● **How to complete this task**:
A faithful copy is required. Print each line of the data exactly and omit the pictures.

+---+

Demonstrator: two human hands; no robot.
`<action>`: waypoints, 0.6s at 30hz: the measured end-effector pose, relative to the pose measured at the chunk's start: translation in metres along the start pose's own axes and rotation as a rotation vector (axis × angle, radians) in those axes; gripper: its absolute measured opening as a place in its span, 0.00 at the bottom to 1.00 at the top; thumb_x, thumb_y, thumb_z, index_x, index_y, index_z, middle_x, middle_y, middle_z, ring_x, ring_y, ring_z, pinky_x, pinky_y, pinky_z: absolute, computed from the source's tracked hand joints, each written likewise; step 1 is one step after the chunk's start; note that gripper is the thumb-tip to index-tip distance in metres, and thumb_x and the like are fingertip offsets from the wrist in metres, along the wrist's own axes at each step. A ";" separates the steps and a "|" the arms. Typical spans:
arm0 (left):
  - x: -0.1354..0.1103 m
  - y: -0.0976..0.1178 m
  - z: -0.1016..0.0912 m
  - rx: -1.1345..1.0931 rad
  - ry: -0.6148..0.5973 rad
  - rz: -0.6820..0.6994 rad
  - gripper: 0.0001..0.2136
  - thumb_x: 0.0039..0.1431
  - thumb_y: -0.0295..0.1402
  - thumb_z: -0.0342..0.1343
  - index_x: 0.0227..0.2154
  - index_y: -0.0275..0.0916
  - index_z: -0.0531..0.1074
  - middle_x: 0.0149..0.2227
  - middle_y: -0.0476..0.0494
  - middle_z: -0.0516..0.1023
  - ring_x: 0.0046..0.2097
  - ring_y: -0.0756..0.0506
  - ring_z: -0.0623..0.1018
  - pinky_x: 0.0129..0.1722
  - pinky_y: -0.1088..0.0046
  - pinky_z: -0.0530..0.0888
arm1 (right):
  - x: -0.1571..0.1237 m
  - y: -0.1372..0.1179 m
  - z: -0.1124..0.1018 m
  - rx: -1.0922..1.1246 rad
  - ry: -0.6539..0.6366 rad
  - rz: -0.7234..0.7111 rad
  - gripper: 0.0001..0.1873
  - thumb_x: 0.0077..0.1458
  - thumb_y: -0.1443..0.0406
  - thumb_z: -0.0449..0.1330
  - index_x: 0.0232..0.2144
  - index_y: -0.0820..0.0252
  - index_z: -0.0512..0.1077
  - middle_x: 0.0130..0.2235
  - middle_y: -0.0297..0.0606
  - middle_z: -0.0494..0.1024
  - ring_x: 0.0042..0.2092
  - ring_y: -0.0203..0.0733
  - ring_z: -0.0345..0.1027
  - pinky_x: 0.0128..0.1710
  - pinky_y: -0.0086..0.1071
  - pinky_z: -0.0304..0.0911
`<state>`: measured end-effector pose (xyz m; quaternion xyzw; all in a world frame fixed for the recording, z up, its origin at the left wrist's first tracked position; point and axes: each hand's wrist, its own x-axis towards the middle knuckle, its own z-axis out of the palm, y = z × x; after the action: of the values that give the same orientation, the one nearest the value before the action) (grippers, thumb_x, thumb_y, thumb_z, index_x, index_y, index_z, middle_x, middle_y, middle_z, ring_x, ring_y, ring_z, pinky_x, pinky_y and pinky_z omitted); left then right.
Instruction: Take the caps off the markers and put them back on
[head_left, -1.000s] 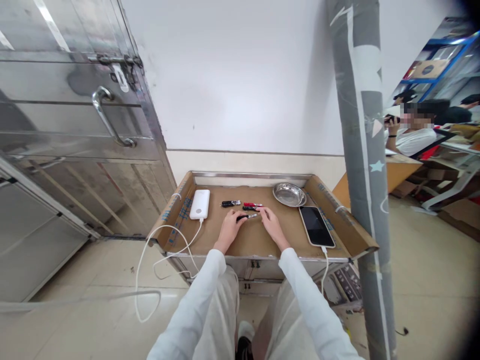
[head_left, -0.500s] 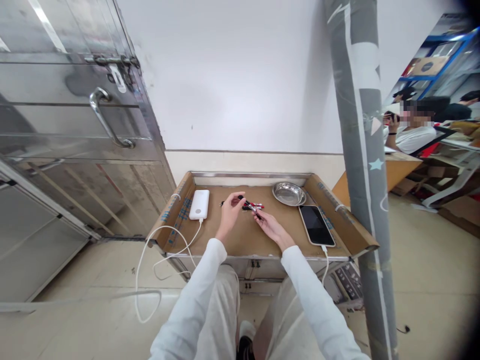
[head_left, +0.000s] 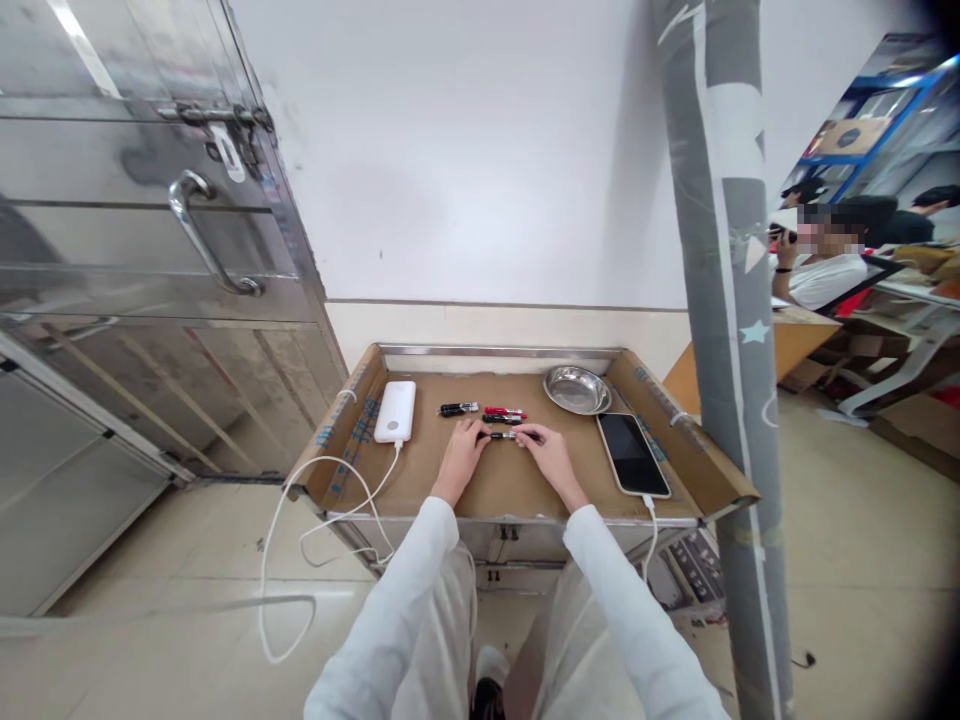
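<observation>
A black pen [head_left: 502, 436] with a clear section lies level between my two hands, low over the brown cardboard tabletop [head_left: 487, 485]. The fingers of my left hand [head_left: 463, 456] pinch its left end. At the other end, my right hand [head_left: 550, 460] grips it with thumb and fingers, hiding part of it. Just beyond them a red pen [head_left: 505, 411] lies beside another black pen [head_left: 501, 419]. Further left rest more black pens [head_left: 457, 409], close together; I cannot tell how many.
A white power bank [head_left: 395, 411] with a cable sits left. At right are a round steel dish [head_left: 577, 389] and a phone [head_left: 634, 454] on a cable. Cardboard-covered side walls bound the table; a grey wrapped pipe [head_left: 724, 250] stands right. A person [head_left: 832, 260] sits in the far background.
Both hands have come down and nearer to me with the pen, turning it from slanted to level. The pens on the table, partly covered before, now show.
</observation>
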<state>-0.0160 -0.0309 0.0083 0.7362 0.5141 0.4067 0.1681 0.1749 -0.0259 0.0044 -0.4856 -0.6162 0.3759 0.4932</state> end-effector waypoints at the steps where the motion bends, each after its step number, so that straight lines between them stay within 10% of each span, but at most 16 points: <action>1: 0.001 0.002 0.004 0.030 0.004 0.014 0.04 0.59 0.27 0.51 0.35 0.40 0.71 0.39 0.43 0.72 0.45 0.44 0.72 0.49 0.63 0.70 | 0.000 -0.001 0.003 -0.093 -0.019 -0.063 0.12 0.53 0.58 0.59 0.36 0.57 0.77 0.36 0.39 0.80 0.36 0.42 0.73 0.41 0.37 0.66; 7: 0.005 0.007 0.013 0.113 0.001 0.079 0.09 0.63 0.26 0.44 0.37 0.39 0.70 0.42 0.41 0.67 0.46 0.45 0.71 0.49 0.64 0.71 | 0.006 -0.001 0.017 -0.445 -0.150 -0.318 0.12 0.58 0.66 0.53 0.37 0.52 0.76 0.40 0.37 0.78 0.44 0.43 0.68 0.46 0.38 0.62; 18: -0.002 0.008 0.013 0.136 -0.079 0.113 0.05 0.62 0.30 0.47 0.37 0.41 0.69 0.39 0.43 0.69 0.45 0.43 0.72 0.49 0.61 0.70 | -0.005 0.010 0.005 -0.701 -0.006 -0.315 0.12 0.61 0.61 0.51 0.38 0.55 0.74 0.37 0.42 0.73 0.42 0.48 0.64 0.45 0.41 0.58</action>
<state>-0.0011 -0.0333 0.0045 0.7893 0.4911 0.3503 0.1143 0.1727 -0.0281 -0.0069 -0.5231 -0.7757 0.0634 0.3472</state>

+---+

● **Exercise answer**:
Demonstrator: two human hands; no robot.
`<action>`: waypoints, 0.6s at 30hz: the measured end-effector pose, relative to the pose measured at the chunk's start: translation in metres along the start pose's own axes and rotation as a rotation vector (axis × angle, radians) in those axes; gripper: its absolute measured opening as a place in its span, 0.00 at the bottom to 1.00 at the top; thumb_x, thumb_y, thumb_z, index_x, index_y, index_z, middle_x, middle_y, middle_z, ring_x, ring_y, ring_z, pinky_x, pinky_y, pinky_z: absolute, computed from the source's tracked hand joints, each written likewise; step 1 is one step after the chunk's start; note that gripper is the thumb-tip to index-tip distance in metres, and thumb_x and the like are fingertip offsets from the wrist in metres, along the wrist's own axes at each step. A ";" separates the steps and a "|" the arms. Typical spans:
arm0 (left):
  - x: -0.1354..0.1103 m
  - y: -0.0976..0.1178 m
  - z: -0.1016..0.0912 m
  - rx: -1.1345..1.0931 rad
  - ry: -0.6148..0.5973 rad
  - rz: -0.6820..0.6994 rad
  - gripper: 0.0001..0.2136
  - thumb_x: 0.0039..0.1431
  - thumb_y: -0.0295..0.1402
  - thumb_z: -0.0342..0.1343
  - index_x: 0.0227..0.2154
  - index_y: -0.0275..0.0916
  - index_z: -0.0531..0.1074
  - middle_x: 0.0149..0.2227
  - middle_y: -0.0476..0.0494
  - middle_z: -0.0516..0.1023
  - ring_x: 0.0046..0.2097
  - ring_y: -0.0756..0.0506
  - ring_z: -0.0623..0.1018
  - pinky_x: 0.0129..0.1722
  - pinky_y: -0.1088..0.0046
  - pinky_z: -0.0530..0.0888
arm1 (right):
  - x: -0.1571..0.1237 m
  - y: -0.1372..0.1179 m
  - z: -0.1124..0.1018 m
  - rx: -1.0922..1.1246 rad
  - ry: -0.6539..0.6366 rad
  - rz: -0.7234..0.7111 rad
  - gripper: 0.0001..0.1873
  - thumb_x: 0.0077..0.1458
  - thumb_y: -0.1443..0.0406
  - thumb_z: -0.0449..0.1330
  - index_x: 0.0232..0.2144
  - index_y: -0.0820..0.0252
  - index_z: -0.0512..0.1077
  - middle_x: 0.0130..0.2235
  - middle_y: -0.0297..0.0606
  - middle_z: -0.0494..0.1024
  - ring_x: 0.0042..0.2092
  - ring_y: -0.0203..0.0733
  - ring_z: -0.0345..0.1027
  - pinky_x: 0.0128..0.1710
  - pinky_y: -0.0086..0.1071
  - pinky_z: -0.0304..0.0911
`<state>`: measured end-effector pose (xyz m; quaternion xyzw; all in a world frame fixed for the recording, z up, its origin at the left wrist's first tracked position; point and axes: each hand's wrist, its own x-axis towards the middle knuckle, its own z-axis out of the palm, y = z × x; after the action: of the values that give the same orientation, the one nearest the value before the action) (grippers, thumb_x, thumb_y, thumb_z, index_x, index_y, index_z, middle_x, middle_y, middle_z, ring_x, ring_y, ring_z, pinky_x, pinky_y and pinky_z omitted); left then right.
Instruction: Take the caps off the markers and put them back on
[head_left, -1.000s] 
[head_left, -0.500s] 
[head_left, +0.000s] 
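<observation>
A black pen [head_left: 502, 436] with a clear section lies level between my two hands, low over the brown cardboard tabletop [head_left: 487, 485]. The fingers of my left hand [head_left: 463, 456] pinch its left end. At the other end, my right hand [head_left: 550, 460] grips it with thumb and fingers, hiding part of it. Just beyond them a red pen [head_left: 505, 411] lies beside another black pen [head_left: 501, 419]. Further left rest more black pens [head_left: 457, 409], close together; I cannot tell how many.
A white power bank [head_left: 395, 411] with a cable sits left. At right are a round steel dish [head_left: 577, 389] and a phone [head_left: 634, 454] on a cable. Cardboard-covered side walls bound the table; a grey wrapped pipe [head_left: 724, 250] stands right. A person [head_left: 832, 260] sits in the far background.
Both hands have come down and nearer to me with the pen, turning it from slanted to level. The pens on the table, partly covered before, now show.
</observation>
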<state>-0.0160 -0.0309 0.0083 0.7362 0.5141 0.4067 0.1681 0.1749 -0.0259 0.0044 -0.4856 -0.6162 0.3759 0.4932</state> end-effector waypoints at the steps where the motion bends, each after its step number, so that straight lines between them stay within 10% of each span, but at most 16 points: <action>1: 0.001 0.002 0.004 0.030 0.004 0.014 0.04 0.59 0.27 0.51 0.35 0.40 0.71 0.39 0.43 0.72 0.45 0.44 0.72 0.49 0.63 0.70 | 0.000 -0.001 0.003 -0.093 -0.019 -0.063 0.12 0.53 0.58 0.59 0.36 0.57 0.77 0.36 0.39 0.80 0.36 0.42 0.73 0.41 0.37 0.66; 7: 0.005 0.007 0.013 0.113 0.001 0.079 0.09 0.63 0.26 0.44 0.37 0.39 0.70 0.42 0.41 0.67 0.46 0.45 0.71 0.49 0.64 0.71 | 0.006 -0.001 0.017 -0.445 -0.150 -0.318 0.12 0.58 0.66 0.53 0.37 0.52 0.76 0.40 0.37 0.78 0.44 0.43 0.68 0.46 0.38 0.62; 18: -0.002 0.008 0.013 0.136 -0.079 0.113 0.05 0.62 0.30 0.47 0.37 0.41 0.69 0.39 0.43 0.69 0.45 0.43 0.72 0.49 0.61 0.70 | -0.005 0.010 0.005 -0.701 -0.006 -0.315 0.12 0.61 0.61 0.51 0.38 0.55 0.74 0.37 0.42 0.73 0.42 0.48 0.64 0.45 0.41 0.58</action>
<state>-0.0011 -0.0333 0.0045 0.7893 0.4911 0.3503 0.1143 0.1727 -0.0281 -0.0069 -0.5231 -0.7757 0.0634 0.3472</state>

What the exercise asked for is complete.